Et alors que François Truffaud dévoilait son remarqué Les 400 Coups au Festival de Cannes, Jean-Luc Godard (autre critique émérite de la clique) désire se lancer à la mie en scène avec son premier film. À Bout de Souffle regroupe ainsi le tout jeunot Jean-Paul Belmondo et la star américaine Jean Seberg dans un histoire d’amour contrariée où un vol de voiture initial va avoir des répercussions.
Bande à part
Bref, un film culte qui aura également lancé le modèle de la Nouvelle Vague, et que Richard Linklater (Hit Man, Boyhood, la trilogie Before) entend bien célébrer avec ce film.
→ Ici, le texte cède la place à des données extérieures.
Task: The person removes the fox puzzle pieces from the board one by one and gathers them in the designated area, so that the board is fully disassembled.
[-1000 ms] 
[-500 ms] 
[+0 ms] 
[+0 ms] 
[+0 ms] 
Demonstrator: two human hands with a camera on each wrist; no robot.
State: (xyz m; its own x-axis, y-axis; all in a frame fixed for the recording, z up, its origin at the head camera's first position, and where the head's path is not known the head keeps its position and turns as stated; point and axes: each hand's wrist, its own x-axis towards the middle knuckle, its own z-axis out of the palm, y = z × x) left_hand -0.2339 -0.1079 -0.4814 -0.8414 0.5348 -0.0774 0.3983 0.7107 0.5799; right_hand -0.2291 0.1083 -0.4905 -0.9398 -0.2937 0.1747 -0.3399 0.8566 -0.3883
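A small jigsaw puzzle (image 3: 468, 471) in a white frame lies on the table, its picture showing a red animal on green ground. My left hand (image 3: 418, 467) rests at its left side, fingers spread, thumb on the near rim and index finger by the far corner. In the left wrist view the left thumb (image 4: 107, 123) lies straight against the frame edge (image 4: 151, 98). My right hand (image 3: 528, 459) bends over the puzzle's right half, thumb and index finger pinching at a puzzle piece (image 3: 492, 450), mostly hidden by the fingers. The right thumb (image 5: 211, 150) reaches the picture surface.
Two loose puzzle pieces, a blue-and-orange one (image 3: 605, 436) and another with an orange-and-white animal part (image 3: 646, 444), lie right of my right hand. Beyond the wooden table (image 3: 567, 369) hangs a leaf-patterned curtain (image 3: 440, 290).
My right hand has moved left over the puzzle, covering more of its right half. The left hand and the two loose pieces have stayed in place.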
Nouvelle Vague s’ouvre ainsi sur la fameuse troupe d’amis après la réception cannoise triomphale du film de Truffaut, tandis que Godard (le plus excentrique de tous) décide de s’allier au producteur Georges de Beauregard.
De ce simple canevas qui pourrait globalement s’apparenter à un making-of cinégénique fantasmé, Linklater accouche d’un vrai film de bande (après tout on lui doit bien Dazed and Confused et Everybody Wants Some) dont la force motrice est une envie de cinéma. Une envie qui se caractérisera par un tournage de 15 jours sans matériel professionnel, sans décor construit… ni scénario fini !

La méthode Jean-Luc Godard, dont le côté frondeur et lunatique offre un vrai terreau comique à l’ensemble. Le voir toujours affublé de ses célèbres lunettes noires à déblatérer des phrases guindées nonsensiques tout en exaspérant l’équipe de tournage par ses improvisations de scène le matin même a de quoi réellement faire sourire !
Plongée dans la Nouvelle Vague sans mise à distance
Pour autant, ce Nouvelle Vague offre un équilibre constant entre dérision et respect total aux architectes du cinéma français. Une révérence qui passe par le visuel global du film (émulant le 16 mm noir et blanc) agrémenté d’une reconstitution d’époque sans faille.

Bref, Nouvelle Vague nous emmène dans le Paris de 1959 comme dans des chaussons confortables, tout en se targuant de proposer un casting royal où chaque acteur incarne à la perfection ces monuments de cinéma. La gouaille de Belmondo par Aubry Dullin et le charme piquant de Seberg par Zoey Deutch sont de gros points forts du film, mais le nouveau venu Guillaume Marbeck (dont c’est le tout premier rôle) impressionne en s’appropriant totalement le maniérisme et les intonations vocales de Godard.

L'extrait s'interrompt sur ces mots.